- Born: 1972 or 1973 Lincolnshire, England
- Died: 26 September 2025 (aged 52)
- Education: Urdang Academy
- Occupation: Choreographer

= Paul Roberts (choreographer) =

English choreographer (1973 – 2025)

Paul Roberts (1973 – 26 September 2025) was an English choreographer. Born in Lincolnshire, Roberts worked for over 25 years, and was best known for his collaborations with Harry Styles.

== Early life and education ==
Roberts was born in Lincolnshire, England. He trained at Urdang Academy, London.

== Career ==
Roberts was a choreographer for over 20 years. He is best known for his work with the English singer Harry Styles, with whom he collaborated since Styles was in the boy band One Direction. He worked with him on several music videos, most prominently "Treat People With Kindness". Roberts was inspired by Stormy Weather for the dance sequence in the video between Styles and Phoebe Waller-Bridge.
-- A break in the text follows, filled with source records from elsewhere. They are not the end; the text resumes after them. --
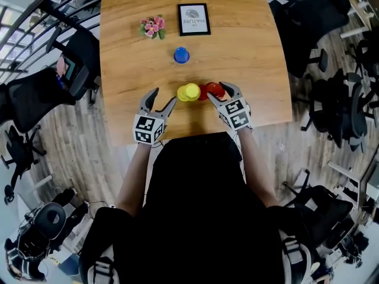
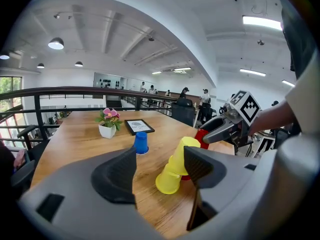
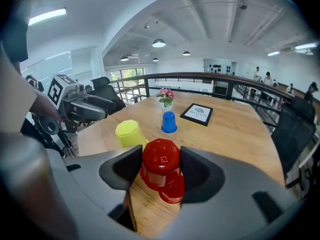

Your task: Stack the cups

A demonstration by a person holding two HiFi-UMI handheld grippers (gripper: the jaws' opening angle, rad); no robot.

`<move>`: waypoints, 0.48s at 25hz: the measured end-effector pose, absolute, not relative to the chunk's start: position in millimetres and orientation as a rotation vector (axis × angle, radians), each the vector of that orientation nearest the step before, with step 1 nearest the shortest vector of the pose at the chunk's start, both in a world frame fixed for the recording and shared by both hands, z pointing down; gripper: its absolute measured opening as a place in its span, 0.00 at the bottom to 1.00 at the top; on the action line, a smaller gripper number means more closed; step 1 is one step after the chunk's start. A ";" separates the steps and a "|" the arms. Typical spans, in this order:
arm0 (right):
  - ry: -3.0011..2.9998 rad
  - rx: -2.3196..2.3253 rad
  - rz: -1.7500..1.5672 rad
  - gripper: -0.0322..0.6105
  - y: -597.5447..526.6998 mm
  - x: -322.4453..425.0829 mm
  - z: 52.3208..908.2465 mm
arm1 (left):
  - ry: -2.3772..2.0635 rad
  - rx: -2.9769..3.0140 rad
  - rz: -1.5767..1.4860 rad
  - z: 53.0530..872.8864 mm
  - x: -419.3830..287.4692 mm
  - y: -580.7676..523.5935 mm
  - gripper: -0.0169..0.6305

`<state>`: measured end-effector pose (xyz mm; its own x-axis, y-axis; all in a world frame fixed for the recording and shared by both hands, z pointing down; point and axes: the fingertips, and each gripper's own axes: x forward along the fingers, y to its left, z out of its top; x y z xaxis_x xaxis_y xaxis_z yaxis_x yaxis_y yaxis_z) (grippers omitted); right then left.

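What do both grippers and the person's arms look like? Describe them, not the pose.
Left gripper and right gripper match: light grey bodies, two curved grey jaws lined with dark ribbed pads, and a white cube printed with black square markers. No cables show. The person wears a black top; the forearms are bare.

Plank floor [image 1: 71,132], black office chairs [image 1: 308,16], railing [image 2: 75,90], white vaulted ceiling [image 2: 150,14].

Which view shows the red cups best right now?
Right gripper view: the red cups fill the gap between its jaws. Head view shows them small, from above; left gripper view, only a sliver behind the yellow cups.
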<state>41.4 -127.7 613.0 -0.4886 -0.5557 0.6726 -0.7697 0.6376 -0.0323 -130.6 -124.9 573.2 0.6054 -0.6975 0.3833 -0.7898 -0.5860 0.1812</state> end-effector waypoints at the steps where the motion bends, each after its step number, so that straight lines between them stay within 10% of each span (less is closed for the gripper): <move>1: -2.224 1.027 0.437 0.44 -127.8 40.5 615.1 | -1.205 2.497 0.391 574.4 -132.4 -124.2 0.49; 12: -2.204 1.048 0.413 0.47 -127.1 34.1 619.1 | -1.207 2.486 0.397 580.1 -144.4 -124.9 0.49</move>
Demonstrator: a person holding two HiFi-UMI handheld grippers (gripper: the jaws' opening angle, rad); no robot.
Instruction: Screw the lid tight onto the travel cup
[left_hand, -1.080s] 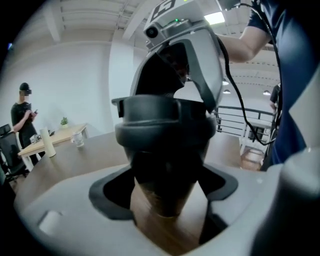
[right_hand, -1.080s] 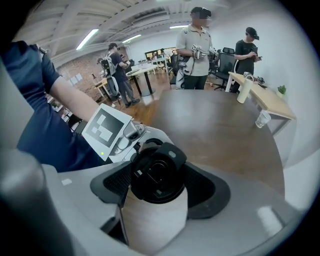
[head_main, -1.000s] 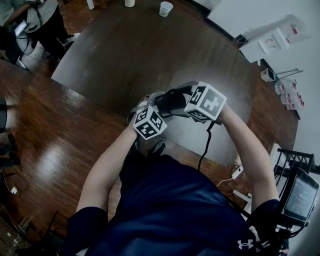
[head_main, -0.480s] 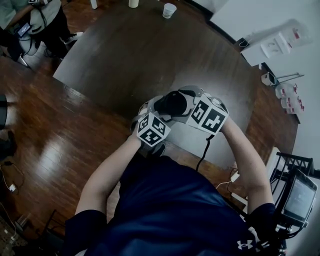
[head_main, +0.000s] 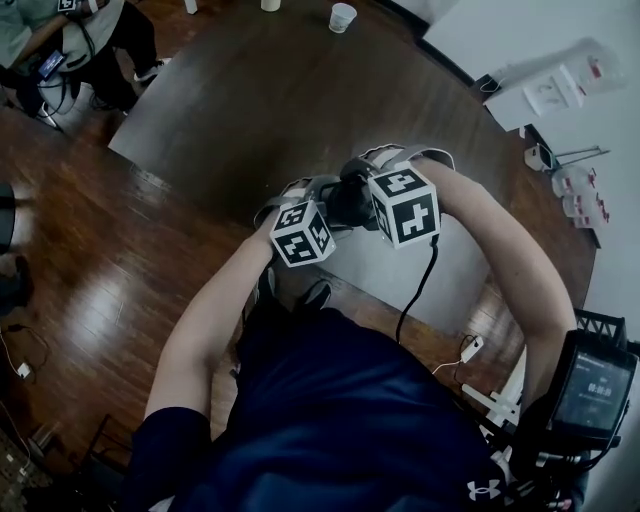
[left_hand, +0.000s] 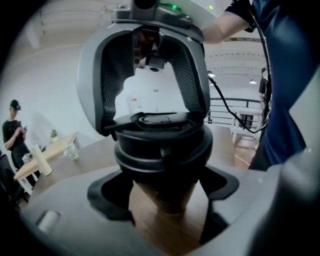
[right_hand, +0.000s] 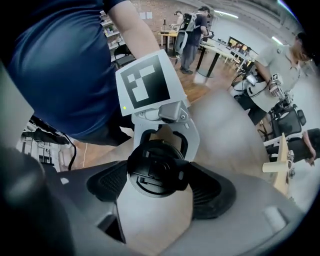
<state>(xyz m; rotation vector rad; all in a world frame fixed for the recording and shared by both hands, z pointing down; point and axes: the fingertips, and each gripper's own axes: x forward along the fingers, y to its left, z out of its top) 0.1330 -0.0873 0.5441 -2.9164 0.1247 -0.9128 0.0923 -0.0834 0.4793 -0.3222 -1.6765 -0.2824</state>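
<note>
Since 1 second ago my right fingers (right_hand: 216, 192) have rolled round above the travel cup (left_hand: 162, 195) and have just been opening. They stand wide on 2 sides of the black lid (right_hand: 157, 172), loose around it. My left fingers (left_hand: 107, 197) have just been opening too, spread close beside the cup's brown body, upright over the dark wooden surface (head_main: 250, 100).

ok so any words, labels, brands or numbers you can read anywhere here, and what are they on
No word or number reads clearly in any view.
Brand logo, no letters: on the dark shirt.
Black and white square patterns, no text: on the two marker cubes.
Too blurred to read: sheets on the wall, with red marks.
Too small to read: the screen.
The lid: no print made out.
</note>
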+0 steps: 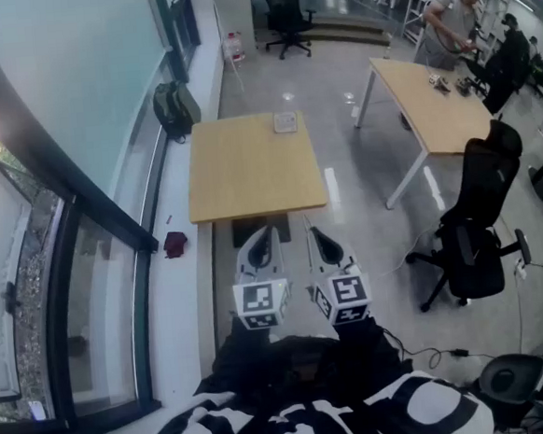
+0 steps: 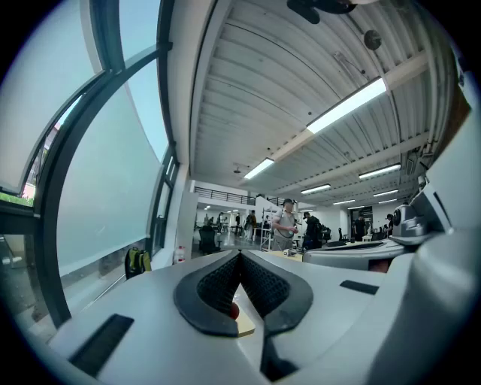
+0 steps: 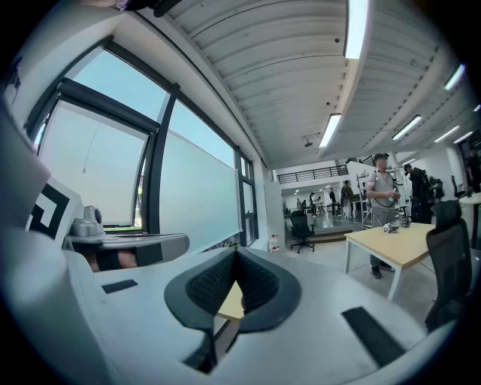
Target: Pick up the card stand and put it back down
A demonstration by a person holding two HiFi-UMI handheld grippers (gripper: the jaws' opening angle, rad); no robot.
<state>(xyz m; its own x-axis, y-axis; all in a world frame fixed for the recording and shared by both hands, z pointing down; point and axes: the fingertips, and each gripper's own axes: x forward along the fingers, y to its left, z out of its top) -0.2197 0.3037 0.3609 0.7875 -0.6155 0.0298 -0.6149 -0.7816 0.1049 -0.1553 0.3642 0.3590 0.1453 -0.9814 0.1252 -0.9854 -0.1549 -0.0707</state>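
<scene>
Card stand [image 1: 286, 121] far across table [image 1: 249, 171]: looks small, probably light and stiff, calls for pinching opposite edges; left gripper [image 1: 263, 233] and right gripper [image 1: 314, 232] fully closed, holding nothing.

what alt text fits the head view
The left gripper and right gripper, both shut, hover side by side short of a small table with the card stand at its far edge. A chair stands to the right.

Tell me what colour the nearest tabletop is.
Light tan wood; the tabletop shows best in the head view.
</scene>
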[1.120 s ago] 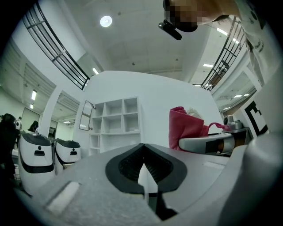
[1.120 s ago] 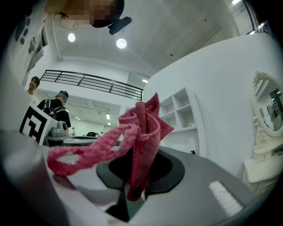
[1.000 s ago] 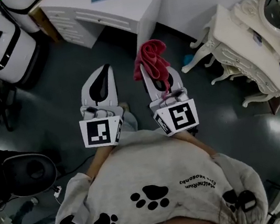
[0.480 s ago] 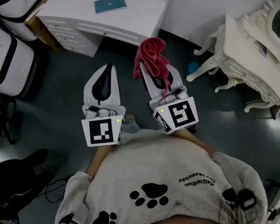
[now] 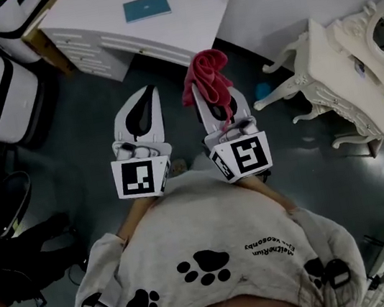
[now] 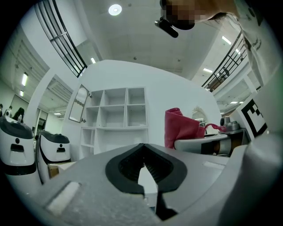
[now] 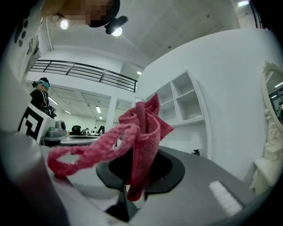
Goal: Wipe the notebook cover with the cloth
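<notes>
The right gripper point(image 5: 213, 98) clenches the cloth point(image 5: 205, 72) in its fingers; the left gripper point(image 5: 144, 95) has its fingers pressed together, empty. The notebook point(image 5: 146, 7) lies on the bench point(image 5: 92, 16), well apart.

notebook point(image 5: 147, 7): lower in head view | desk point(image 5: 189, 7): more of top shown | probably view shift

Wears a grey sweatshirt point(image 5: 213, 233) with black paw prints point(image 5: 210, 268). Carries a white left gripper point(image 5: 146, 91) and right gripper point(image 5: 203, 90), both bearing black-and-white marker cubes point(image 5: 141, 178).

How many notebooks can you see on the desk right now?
1: a teal notebook lying flat on the white desk, toward its middle. More could lie beyond the frame.
</notes>
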### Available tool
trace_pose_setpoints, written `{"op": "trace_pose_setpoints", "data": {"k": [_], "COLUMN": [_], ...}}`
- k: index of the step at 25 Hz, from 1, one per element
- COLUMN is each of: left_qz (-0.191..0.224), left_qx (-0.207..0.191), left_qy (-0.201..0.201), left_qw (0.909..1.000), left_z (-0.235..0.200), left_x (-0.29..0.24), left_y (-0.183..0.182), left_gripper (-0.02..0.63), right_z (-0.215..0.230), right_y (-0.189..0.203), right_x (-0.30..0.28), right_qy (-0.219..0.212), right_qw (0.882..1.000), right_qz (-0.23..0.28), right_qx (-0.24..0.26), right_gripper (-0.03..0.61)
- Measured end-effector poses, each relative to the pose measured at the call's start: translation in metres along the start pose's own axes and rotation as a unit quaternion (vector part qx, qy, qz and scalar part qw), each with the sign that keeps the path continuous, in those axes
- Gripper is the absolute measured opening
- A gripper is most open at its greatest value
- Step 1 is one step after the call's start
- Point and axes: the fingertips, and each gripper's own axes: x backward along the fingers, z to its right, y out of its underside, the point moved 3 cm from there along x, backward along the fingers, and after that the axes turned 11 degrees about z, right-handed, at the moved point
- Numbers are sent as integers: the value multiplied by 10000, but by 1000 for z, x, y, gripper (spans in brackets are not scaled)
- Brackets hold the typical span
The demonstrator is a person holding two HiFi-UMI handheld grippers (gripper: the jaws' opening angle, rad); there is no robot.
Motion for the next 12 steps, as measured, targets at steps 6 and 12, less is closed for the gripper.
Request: {"op": "trace_pose_setpoints", "data": {"k": [6, 12], "left_qz": [-70, -57], "left_qx": [51, 64], "left_qy": [-12, -62], "left_qw": [10000, 9999], "left_z": [-16, -29], "left_x": [-12, -27], "left_y": [9, 19], "left_gripper": [-2, -3], "right_z": [4, 11], "right_y": [3, 12], "right_x": [-22, -45], "right_qy": [11, -83], "right_qw": [10000, 10000], "right_qz": [-15, 41], "right_qx": [-4, -5], "right_gripper": [60, 60]}}
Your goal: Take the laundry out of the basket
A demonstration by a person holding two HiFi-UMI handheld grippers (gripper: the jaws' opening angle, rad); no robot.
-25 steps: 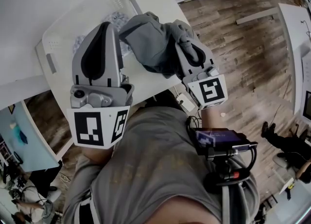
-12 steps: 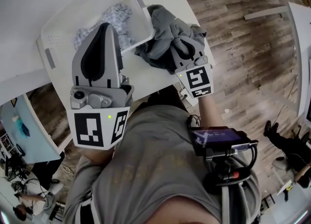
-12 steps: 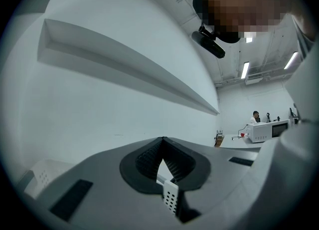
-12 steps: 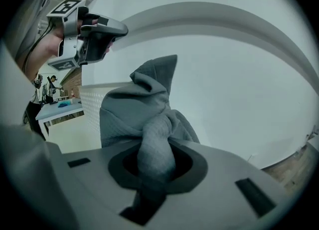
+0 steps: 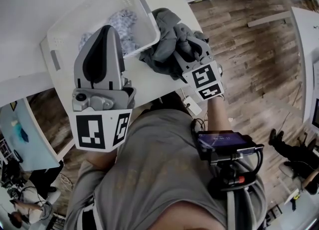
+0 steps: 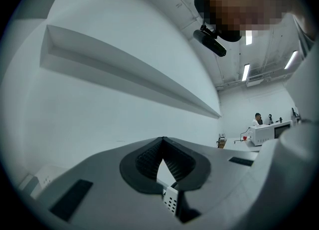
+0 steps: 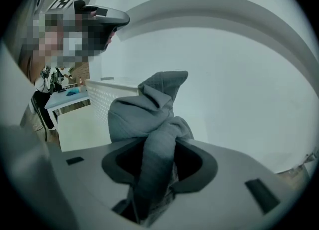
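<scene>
A white perforated laundry basket (image 5: 148, 20) stands on the white table (image 5: 149, 84), with patterned blue-white laundry (image 5: 123, 20) inside it. A crumpled grey garment (image 5: 164, 49) lies on the table just right of the basket. My right gripper (image 5: 182, 52) is buried in it, and its jaws are opening. In the right gripper view a twisted strand of the grey garment (image 7: 149, 119) still runs loosely between the parted jaws of the right gripper (image 7: 158, 154). My left gripper (image 5: 105, 30) is shut and empty, held high over the basket's near side. In its own view the left gripper (image 6: 163, 141) points at a bare wall.
The table's right edge drops to a wooden floor (image 5: 249, 49). The basket's wall (image 7: 107, 97) shows left of the garment in the right gripper view. A small blue table (image 5: 20, 139) and seated people are at the lower left. My torso carries a chest-mounted device (image 5: 224, 144).
My right gripper has carried the grey garment from above the basket rightwards and down onto the table beside it. The left gripper has stayed in place.
</scene>
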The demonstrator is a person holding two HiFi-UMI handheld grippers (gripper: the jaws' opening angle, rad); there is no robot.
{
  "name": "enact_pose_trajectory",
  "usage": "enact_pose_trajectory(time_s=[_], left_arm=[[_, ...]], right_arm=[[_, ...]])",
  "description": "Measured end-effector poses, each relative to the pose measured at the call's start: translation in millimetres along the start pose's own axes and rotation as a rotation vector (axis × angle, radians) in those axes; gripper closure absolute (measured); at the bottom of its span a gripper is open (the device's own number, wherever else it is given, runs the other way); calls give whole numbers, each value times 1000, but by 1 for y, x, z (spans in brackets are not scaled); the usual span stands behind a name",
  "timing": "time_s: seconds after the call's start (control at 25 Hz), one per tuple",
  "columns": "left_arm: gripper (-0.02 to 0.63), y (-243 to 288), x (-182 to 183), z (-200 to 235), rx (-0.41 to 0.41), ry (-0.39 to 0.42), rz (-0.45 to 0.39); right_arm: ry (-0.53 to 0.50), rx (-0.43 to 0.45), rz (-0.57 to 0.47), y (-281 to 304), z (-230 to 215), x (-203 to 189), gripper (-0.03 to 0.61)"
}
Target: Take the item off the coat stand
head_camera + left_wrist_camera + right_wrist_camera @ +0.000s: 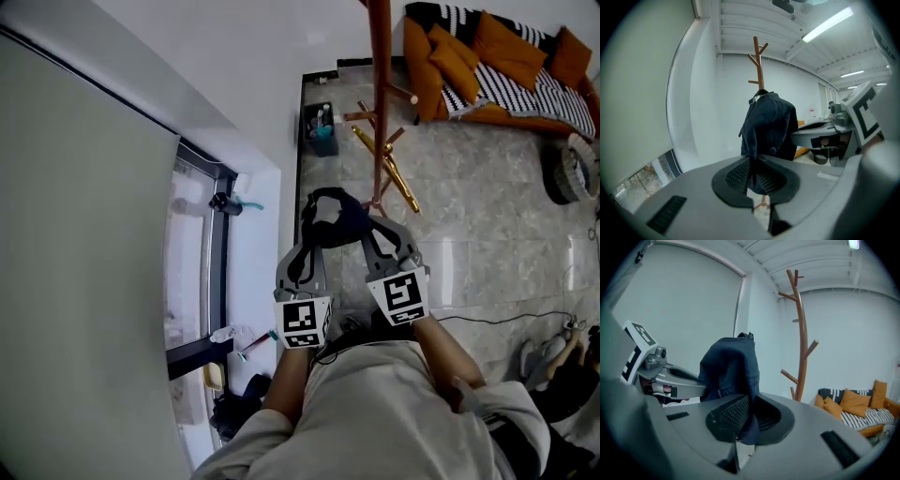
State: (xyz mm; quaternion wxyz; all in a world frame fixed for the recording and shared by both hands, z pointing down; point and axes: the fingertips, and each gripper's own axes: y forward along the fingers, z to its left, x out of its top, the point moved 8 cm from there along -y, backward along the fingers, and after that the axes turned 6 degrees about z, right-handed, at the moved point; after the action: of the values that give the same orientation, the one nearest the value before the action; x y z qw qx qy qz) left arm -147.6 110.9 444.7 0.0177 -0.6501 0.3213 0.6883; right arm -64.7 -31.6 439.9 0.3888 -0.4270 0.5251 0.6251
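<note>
A dark blue cap [333,217] hangs in the air between my two grippers, clear of the brown wooden coat stand [380,94]. My left gripper [312,239] is shut on the cap's left edge, and my right gripper [368,232] is shut on its right edge. In the left gripper view the cap [768,126] rises from my left gripper [752,174], with cloth pinched between the ribbed pads; the coat stand [758,65] stands behind it. In the right gripper view my right gripper [749,417] pinches a fold of the cap [729,371], and the coat stand [801,333] is bare.
A sofa [497,56] with orange cushions and a striped throw stands at the back right. A black bin [321,129] sits by the wall near the stand's base. A window [202,272] runs along the left. A cable [506,319] crosses the tiled floor.
</note>
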Motion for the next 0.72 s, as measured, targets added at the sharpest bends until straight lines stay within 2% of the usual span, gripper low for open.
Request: enact_pose_trajectory(time_s=[0.2,0.4,0.52,0.72], left_arm=[[586,-20,2,-5,-54,-6,-31],[586,-48,5,0,-107,9,-101],[586,-59,7,-3,-125,13,-140],[586,-74,6,0,-147,6,-156]], right_arm=[[39,-77,-23,-28,13,9,560],[56,-133,-66,-53,35,15,560],[50,-162,-91,-65,43,19,560],[33,-190,-93,-77,58,24,560]])
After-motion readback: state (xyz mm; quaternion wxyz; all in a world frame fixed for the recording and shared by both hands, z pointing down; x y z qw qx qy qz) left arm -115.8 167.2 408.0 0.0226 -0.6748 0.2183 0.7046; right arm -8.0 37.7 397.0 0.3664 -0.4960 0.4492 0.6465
For the video, he won a MTV Video Music Award. Roberts worked with several artists, including Styles, One Direction, Paul McCartney, Mariah Carey, Bon Jovi, Katy Perry, Annie Lennox, and Gloria Estefan.

== Personal life and death ==
At the time of his death, Roberts was in a relationship with the artist Phil Griffin. He died from cancer on 26 September 2025, at the age of 52.